El Ente Regulador puso la lupa sobre las tasas municipales en la boleta de luz (y dio tres meses para regularizarlas)

La Resolución 666/2026 fijó un nuevo marco sobre los conceptos que los municipios cobran a través de la factura de EDESA. La medida busca limitar subas por encima de la inflación y reforzar el derecho de los usuarios.

El Ente Regulador de los Servicios Públicos dio un nuevo paso en la discusión sobre qué se cobra dentro de la factura de luz y bajo qué condiciones. A través de la Resolución 666/2026, el organismo dispuso que los municipios de la provincia tendrán un plazo de tres meses para regularizar los convenios que les permiten incluir tasas municipales en la boleta emitida por EDESA.

La decisión se apoya en un informe de la Auditoría General de la Provincia que detectó irregularidades en varios de esos acuerdos. Según se informó, algunos convenios habían sido firmados sin la aprobación de los Concejos Deliberantes ni la autorización previa del propio Ente, dos requisitos que la normativa vigente exige para que ese mecanismo de cobro sea válido.

A partir de ahora, las comunas deberán adecuar sus convenios y demostrar que cuentan con el aval legislativo correspondiente, además de ajustarse a criterios de transparencia e información adecuada. El mensaje del organismo fue claro: si esos requisitos no se cumplen, los conceptos municipales podrán ser excluidos de la factura eléctrica.

Uno de los puntos más sensibles de la nueva resolución pasa por los aumentos. El Ente dejó establecido que podrá revisar e incluso revocar autorizaciones de cobro cuando detecte incrementos de tasas municipales por encima de la variación del Índice de Precios al Consumidor. La medida busca alinearse con la Ley Provincial 8457, que ya fija límites vinculados a la evolución inflacionaria en materia tarifaria.

Detrás de esa decisión aparece una preocupación concreta: evitar que subas excesivas en conceptos ajenos al servicio eléctrico terminen recargando la boleta y deteriorando la capacidad de pago de los usuarios, con el riesgo de empujar mora o mayores dificultades frente a un servicio esencial.

La resolución también vuelve a poner en primer plano un derecho que muchos usuarios desconocen: la posibilidad de pedir el desglose entre el consumo eléctrico y los impuestos o tasas municipales. Ese mecanismo permite abonar la luz por separado, sin que la falta de pago de un tributo local derive en la interrupción del suministro.
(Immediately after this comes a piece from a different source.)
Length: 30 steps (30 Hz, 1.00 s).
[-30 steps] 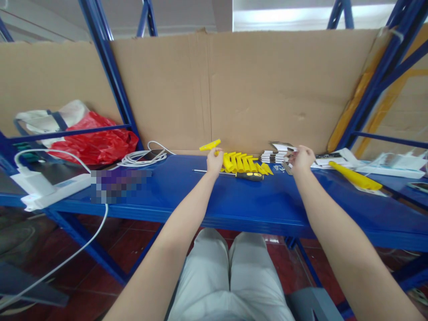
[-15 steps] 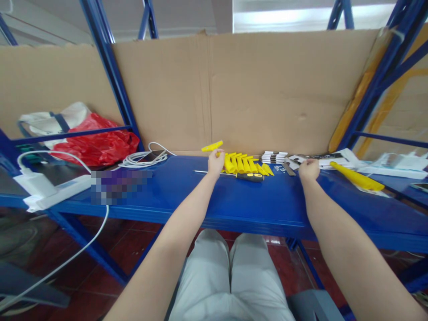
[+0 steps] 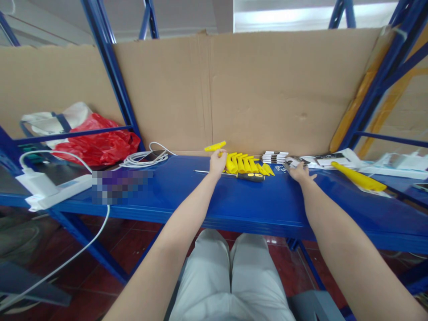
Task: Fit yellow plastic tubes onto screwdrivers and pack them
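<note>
My left hand [image 3: 217, 162] is closed on a yellow plastic piece [image 3: 215, 146], held a little above the blue shelf [image 3: 214, 196]. To its right lies a row of several more yellow pieces [image 3: 245, 163], and in front of them a screwdriver [image 3: 247, 176] with a black and yellow handle. My right hand [image 3: 300, 172] rests low on the shelf with fingers spread, touching a small metal part [image 3: 286, 167] near a stack of white cards [image 3: 273, 157].
A cardboard sheet [image 3: 267, 89] backs the shelf. A coiled white cable [image 3: 143, 156], a red bag [image 3: 96, 145] and a white power strip [image 3: 50, 189] lie to the left. A long yellow tool [image 3: 359, 177] and white boxes [image 3: 394, 165] lie to the right.
My right hand has come down from the cards, moved right, then back left, and now lies spread on the shelf. My left hand has barely moved.
</note>
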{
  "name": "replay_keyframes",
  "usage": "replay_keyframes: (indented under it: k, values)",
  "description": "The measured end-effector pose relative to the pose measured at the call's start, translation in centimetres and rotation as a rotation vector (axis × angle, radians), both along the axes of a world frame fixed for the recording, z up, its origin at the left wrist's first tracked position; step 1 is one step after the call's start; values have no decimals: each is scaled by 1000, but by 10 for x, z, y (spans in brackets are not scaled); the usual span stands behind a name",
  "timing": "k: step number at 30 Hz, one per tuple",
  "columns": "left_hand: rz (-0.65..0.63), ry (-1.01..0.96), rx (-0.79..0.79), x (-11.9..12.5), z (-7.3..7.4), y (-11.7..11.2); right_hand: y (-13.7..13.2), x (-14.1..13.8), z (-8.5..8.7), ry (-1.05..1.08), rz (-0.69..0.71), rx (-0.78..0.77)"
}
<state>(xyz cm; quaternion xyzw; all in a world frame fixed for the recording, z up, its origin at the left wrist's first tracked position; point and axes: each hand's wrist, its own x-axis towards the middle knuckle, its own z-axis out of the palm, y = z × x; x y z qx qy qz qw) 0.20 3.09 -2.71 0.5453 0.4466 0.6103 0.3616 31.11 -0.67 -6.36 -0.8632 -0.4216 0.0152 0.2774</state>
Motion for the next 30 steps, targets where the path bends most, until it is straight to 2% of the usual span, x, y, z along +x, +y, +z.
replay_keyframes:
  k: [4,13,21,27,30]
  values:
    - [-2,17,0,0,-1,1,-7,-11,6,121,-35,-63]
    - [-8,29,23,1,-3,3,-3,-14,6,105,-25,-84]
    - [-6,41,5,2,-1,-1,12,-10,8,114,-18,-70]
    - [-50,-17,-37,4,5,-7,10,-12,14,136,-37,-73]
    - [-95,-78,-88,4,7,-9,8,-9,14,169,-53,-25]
Ese punto no es menor, porque busca cortar una confusión frecuente en la factura y reforzar la idea de que una cosa es el servicio eléctrico y otra distinta los cargos que se agregan a través de convenios de cobranza con municipios.

Con esta medida, el Ente Regulador no solo apunta a revisar la legalidad de esos cobros, sino también a ordenar una zona gris que desde hace tiempo genera tensión entre usuarios, municipios y distribuidora. El objetivo declarado es que la boleta de luz sea más clara, razonable y ajustada a reglas precisas.

En un contexto donde el costo de los servicios públicos sigue bajo observación, la resolución abre una etapa de revisión para los municipios y deja una señal concreta para los usuarios: habrá más control sobre lo que llega en la factura y más herramientas para defender el derecho a una cobranza transparente.